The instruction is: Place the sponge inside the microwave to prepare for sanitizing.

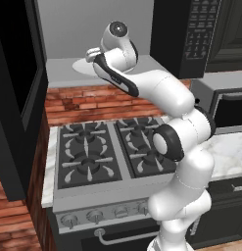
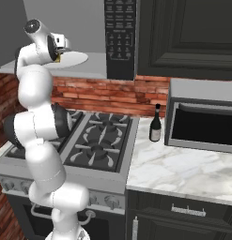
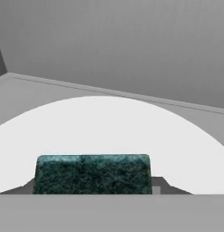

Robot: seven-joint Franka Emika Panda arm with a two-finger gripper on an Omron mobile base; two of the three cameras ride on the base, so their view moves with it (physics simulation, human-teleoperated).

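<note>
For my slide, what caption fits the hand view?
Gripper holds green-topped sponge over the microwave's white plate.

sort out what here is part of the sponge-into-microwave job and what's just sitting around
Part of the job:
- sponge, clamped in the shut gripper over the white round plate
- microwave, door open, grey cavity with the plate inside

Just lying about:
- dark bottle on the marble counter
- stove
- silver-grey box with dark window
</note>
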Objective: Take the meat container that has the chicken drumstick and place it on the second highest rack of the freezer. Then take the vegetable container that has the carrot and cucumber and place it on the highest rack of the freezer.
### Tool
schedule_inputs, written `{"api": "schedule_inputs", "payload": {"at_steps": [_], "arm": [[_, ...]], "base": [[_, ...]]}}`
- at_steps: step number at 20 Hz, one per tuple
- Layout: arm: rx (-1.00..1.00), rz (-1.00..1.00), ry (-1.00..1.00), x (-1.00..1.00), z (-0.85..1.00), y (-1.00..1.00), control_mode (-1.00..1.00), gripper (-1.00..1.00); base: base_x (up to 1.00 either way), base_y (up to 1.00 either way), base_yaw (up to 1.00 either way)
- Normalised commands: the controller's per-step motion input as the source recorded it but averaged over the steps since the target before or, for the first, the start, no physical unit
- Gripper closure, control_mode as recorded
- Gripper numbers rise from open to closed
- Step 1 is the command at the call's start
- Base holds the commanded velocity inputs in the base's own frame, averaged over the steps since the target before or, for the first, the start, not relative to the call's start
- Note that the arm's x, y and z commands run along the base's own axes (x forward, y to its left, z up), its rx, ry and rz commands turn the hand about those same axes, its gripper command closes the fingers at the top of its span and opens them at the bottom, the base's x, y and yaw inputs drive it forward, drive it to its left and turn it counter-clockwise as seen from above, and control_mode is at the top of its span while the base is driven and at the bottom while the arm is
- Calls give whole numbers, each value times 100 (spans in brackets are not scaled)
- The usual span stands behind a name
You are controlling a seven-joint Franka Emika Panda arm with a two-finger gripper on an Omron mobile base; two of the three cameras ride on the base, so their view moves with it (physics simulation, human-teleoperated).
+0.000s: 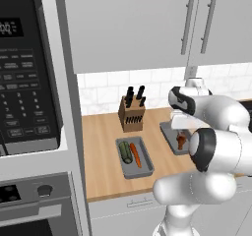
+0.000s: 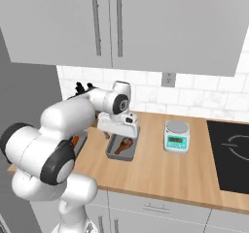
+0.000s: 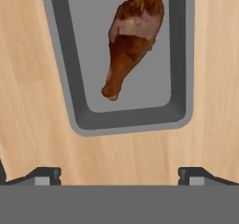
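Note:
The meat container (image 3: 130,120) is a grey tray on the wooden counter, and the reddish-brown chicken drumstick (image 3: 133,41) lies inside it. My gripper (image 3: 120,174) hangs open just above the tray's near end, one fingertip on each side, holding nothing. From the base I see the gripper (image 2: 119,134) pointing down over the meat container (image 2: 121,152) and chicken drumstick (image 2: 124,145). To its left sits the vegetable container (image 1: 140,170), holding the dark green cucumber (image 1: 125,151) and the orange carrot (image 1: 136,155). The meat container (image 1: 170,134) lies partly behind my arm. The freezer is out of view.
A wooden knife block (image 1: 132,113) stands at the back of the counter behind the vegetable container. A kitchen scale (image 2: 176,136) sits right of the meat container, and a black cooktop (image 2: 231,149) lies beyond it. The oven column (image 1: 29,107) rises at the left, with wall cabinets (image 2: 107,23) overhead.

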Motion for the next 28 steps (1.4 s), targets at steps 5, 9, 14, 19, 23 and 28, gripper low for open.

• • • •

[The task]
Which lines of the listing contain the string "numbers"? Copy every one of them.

[Answer to the problem]
- Gripper numbers rise from open to closed
- Calls give whole numbers, each value times 100 (spans in brackets are not scaled)

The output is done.